Most researchers believe that protease inhibitors are implicated in HIV-associated lipodystrophy, but the precise mechanisms that cause the condition remain unknown. Lipodystrophy does not appear to vary with the use of different protease inhibitors. An increased risk of lipodystrophy is reported with the addition of nucleoside reverse transcriptase inhibitors (like stavudine) to protease inhibitor therapy compared to monotherapy with protease inhibitors (Agenerase®, Aptivus®, Crixivan®, Invirase®, Kaletra®, Lexiva®, Norvir®, Prezista®, Reyataz® and Viracept®). Two main theories exist, based on in vitro studies.
Some researchers suggest that protease inhibitors cause a decreased production of retinoic acid and triglyceride uptake. Protease inhibitors have a high affinity for HIV-1 protease, an HIV enzyme similar to two endogenous proteins involved in lipid metabolism -
cytoplasmic retinoic acid-binding protein type 1 and lipoprotein receptor-related protein. Inhibition of cytoplasmic retinoic acid-binding protein type 1 impairs the production of retinoic acid, which results in a decreased fat storage and causes adipocytes apoptosis (fat cell death), with subsequent release of lipids into the circulation. This ultimately causes lipohypertrophy (fat build up). When the lipoprotein receptor-related protein is inhibited, it causes hyperlipidemia (high cholesterol) secondary to the failure of hepatic and endothelial removal of chylomicrons (fat particles present in lymph) and fatty acids from the circulation. This ultimately causes lipoatrophy (loss of fat).

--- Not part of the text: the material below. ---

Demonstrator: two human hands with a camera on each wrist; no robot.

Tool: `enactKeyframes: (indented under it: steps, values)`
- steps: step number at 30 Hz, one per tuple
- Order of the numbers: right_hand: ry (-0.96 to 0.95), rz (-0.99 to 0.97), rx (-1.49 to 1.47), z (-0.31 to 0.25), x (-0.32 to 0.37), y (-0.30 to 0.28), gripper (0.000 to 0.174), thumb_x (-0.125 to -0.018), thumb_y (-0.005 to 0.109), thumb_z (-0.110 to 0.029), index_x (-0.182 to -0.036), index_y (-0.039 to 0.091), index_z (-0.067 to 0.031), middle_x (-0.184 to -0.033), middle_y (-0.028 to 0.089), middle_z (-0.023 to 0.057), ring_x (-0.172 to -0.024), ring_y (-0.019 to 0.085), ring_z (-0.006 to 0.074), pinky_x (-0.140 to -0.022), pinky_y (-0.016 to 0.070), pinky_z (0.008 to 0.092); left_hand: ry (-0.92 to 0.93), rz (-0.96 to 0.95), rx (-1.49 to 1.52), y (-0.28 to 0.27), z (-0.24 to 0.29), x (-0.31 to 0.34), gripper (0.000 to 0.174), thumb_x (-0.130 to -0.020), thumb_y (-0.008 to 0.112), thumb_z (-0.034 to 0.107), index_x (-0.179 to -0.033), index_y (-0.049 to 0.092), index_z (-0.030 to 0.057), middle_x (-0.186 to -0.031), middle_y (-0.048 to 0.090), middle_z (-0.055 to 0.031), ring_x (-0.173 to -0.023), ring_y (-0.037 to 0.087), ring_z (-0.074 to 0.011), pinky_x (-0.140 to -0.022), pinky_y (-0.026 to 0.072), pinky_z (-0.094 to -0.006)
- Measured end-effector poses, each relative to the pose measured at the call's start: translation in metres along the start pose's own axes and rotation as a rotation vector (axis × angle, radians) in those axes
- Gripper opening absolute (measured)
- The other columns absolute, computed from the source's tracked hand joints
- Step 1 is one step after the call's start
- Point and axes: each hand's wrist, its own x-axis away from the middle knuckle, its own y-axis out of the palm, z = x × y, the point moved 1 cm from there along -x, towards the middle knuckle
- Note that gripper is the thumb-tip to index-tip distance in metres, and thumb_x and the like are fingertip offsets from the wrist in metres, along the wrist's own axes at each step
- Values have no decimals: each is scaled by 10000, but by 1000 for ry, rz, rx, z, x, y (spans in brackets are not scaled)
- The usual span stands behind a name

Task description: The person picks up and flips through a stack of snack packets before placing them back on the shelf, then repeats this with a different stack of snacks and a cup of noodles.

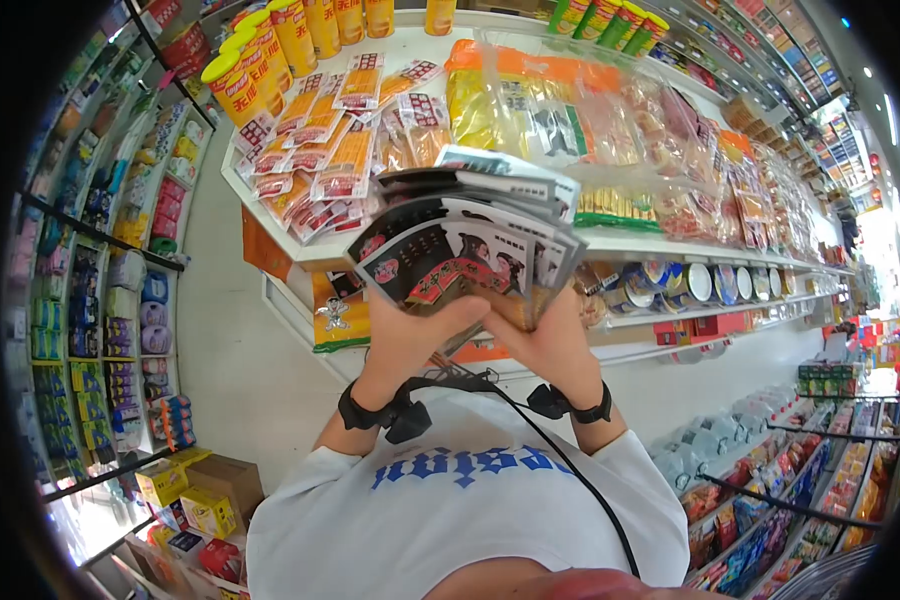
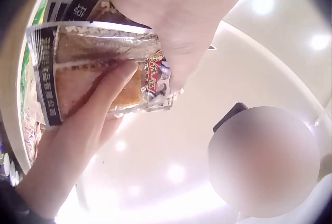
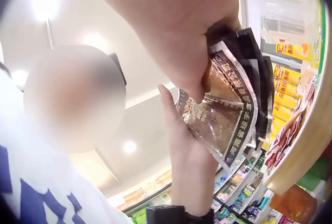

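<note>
Fanned stack of dark snack packets (image 1: 470,245), probably dried meat.

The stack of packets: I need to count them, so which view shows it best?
The head view: the stack of packets is fanned out whole above the left hand and right hand. The left wrist view shows mostly one packet's clear side; the right wrist view, a few edges partly behind the hand.

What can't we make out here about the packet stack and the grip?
- Packet count: head view, the packets fan and overlap, so the lower ones are hidden.
- Fingertips of left hand and right hand: head view, behind the packets.
- Packet print: both wrist views, blurred and partly covered by hands.
- Print on shelf goods: head view, too small.
</note>
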Motion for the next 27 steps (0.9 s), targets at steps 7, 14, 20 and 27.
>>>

The second theory suggests that antiretroviral therapy prevents the development of adipocytes (fat cells). Antiretrovirals, such as saquinavir, ritonavir and nelfinavir, directly inhibit the development of adipocytes from stem cells and increase the metabolic destruction of fat in existing adipocytes.
HIV-associated lipodystrophy is a progressive disease. The severity of symptoms is directly proportional to the patient's age, duration of disease and length of protease inhibitor therapy. Common symptoms are limited to the skin, and the condition may be disfiguring.
Lipohypertrophy, or fat build up ("fat pad'") may develop. Common symptoms include dorsocervical fat buildup (buffalo hump on the upper back or neck), increased circumference of the neck by 5-10cm, breast hypertrophy (increase in size), and fat accumulation on the body trunk (also called a crix belly or protease paunch).
Lipoatrophy (loss of fat under the skin, especially in the limbs and cheeks) may develop. Common symptoms include loss of fat from the cheeks, arms, shoulders, thigh and buttocks (peripheral wasting). The superficial veins (close to the skin surface) at these locations become highly visible.
General: If a patient expresses clinical signs of lipodystrophy, metabolic tests may be conducted to confirm a diagnosis. Imaging studies may also be performed to obtain detailed information about the patient's fat distribution.
Cholesterol: A blood test may be conducted to determine the patient's cholesterol levels. Typically, a patient who has lipodystrophy will have a fasting cholesterol level that is greater than or equal to 5.5mmol/L, a fasting triglyceride level that is greater than or equal to 2mmol/L and increased apolipoprotein c-III and apolipoprotein E levels.
Hyperglycemia and/or hyperinsulinemia: Blood tests may be performed to determine if the patient has high levels of sugar in the blood. Patients with lipodystrophy typically have a C-peptide level that is greater than 2.5mmol/L, decreased fasting glucose (6.1-7.0mmol/L) level or diabetes mellitus with fasting blood glucose level that is greater than 7.0mmol/L. Patients may have increased levels of serum plasminogen activator inhibitor type 1, tissue-type plasminogen activator and soluble type 2 tumor necrosis factor-alpha receptor. Patients may have decreased levels of serum insulin-like growth factor binding protein type 1. Patients may have increased cortisol levels.
Imaging studies: A magnetic resonance imaging (MRI) or computerized tomography (CT) scan may detect the accumulation of visceral fat in the abdomen compared to subcutaneous fat. The organs in the abdomen are normal, and no ascites (fluid in the abdomen) is present. A dual-energy X-ray absorptiometry may detect lumbar (lower back) spine bone density reduction that is associated with increased visceral fat accumulation.
Dyslipidemia (disorders in the lipoprotein metabolism) may occur in patients who have lipodystrophy. In general, patients who develop dyslipidemia have an increased risk of developing heart disease. However, studies show that unless HIV-infected patients with dyslipidemia have other risk factors making them predisposed to heart disease (like obesity or high blood pressure) their chances of heart attack are no greater than HIV-negative people.
Lipoatrophy is associated with hyperlipidemia (high cholesterol), insulin resistance (the body does not respond properly to insulin), hyperinsulinemia (high levels of insulin in the blood) and hyperglycemia (high blood sugar, which may lead to diabetes).